Work required
Throughout the listing below, copy each line containing "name".

Material to process
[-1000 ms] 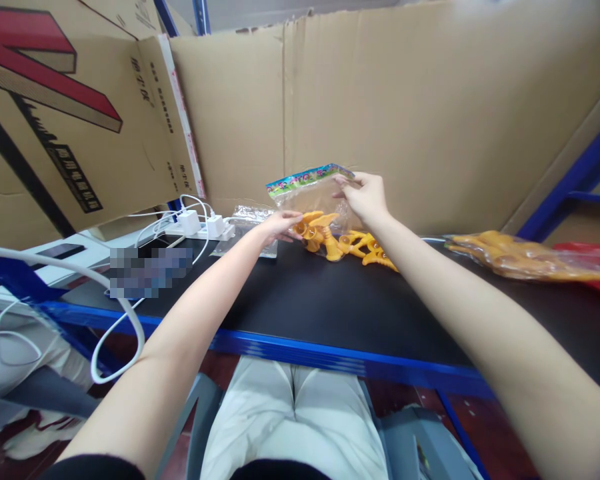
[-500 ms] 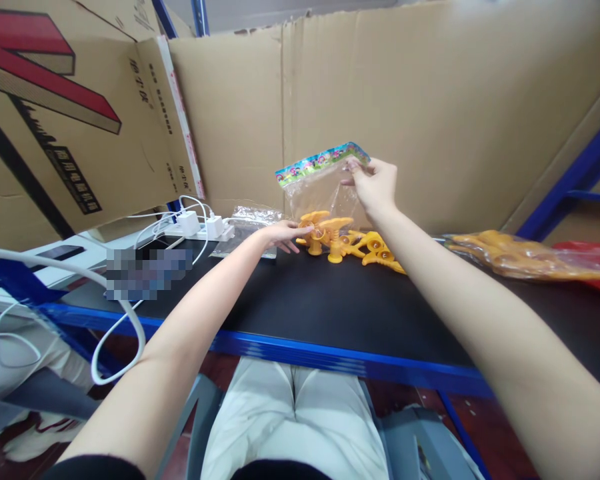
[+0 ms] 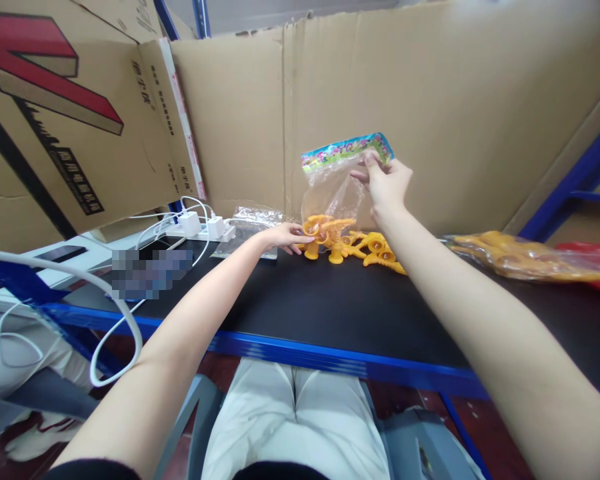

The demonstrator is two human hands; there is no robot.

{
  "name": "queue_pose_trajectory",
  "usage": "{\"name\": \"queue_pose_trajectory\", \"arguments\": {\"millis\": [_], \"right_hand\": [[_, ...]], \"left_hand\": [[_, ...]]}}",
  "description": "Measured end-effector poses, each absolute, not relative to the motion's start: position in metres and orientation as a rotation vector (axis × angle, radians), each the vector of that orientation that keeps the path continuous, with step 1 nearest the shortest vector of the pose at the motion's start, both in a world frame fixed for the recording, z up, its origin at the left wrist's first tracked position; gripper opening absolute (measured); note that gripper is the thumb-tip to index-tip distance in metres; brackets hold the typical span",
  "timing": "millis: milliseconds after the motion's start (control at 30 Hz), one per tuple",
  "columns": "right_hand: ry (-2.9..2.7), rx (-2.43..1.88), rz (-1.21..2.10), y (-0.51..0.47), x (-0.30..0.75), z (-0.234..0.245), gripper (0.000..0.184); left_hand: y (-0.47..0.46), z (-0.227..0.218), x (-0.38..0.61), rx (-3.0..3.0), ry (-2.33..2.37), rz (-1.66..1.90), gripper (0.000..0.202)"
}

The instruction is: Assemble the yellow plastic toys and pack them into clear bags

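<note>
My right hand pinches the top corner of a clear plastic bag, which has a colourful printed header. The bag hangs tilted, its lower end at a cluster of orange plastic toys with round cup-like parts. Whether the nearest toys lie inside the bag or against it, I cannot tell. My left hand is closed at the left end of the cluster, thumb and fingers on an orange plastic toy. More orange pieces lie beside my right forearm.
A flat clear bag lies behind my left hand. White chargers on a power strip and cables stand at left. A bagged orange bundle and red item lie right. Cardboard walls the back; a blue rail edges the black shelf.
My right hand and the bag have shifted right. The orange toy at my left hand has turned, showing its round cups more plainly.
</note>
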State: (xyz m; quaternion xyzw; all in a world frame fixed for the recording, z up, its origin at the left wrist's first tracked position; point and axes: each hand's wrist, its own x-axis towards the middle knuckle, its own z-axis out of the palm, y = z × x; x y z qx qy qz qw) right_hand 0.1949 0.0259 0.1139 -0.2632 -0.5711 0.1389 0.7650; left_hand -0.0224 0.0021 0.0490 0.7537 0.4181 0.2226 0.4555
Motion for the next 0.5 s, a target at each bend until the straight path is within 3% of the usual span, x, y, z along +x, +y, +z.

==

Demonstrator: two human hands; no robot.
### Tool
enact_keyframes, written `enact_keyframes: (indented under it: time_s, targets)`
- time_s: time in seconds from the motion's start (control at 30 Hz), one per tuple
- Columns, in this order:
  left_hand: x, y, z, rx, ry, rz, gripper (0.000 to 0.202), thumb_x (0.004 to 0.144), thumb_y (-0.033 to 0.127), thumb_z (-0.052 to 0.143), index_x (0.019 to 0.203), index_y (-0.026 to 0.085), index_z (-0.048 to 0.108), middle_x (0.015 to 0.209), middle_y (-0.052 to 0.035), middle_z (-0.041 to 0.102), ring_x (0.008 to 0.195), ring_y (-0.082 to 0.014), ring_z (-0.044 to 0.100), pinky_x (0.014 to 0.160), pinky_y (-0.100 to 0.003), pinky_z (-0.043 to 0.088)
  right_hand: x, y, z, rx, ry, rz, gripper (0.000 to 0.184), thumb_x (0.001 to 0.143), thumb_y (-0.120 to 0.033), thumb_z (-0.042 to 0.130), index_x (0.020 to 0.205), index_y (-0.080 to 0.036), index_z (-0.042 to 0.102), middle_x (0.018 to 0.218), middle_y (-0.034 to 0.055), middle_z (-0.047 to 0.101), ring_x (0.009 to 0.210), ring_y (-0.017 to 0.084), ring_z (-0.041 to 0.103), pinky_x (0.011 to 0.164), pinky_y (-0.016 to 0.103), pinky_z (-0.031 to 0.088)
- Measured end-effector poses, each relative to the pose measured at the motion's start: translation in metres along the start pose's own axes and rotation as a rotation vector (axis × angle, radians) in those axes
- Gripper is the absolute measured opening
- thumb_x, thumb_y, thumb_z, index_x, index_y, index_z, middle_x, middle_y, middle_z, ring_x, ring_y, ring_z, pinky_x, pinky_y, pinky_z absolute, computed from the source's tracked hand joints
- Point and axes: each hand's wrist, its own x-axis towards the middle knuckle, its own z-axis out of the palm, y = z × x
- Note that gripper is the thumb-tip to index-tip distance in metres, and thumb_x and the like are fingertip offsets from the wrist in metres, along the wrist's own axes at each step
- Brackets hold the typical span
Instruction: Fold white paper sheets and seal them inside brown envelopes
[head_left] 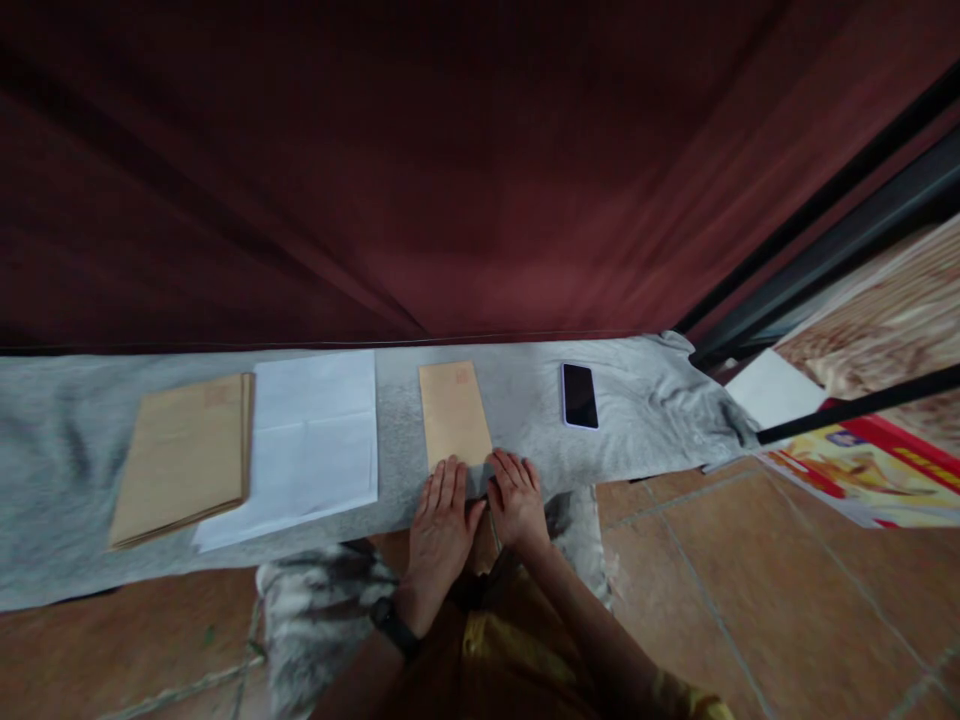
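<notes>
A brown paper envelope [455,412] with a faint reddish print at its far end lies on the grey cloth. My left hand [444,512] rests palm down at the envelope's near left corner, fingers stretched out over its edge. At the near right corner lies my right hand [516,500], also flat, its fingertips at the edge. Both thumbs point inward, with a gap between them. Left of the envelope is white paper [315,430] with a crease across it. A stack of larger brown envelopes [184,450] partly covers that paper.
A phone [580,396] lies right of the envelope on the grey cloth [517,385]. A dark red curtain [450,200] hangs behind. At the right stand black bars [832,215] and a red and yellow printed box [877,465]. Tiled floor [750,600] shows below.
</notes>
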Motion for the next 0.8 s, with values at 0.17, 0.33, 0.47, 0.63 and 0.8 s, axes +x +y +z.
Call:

Output of the exercise
  "name": "queue_pose_trajectory",
  "usage": "{\"name\": \"queue_pose_trajectory\", \"arguments\": {\"millis\": [_], \"right_hand\": [[_, ...]], \"left_hand\": [[_, ...]]}}",

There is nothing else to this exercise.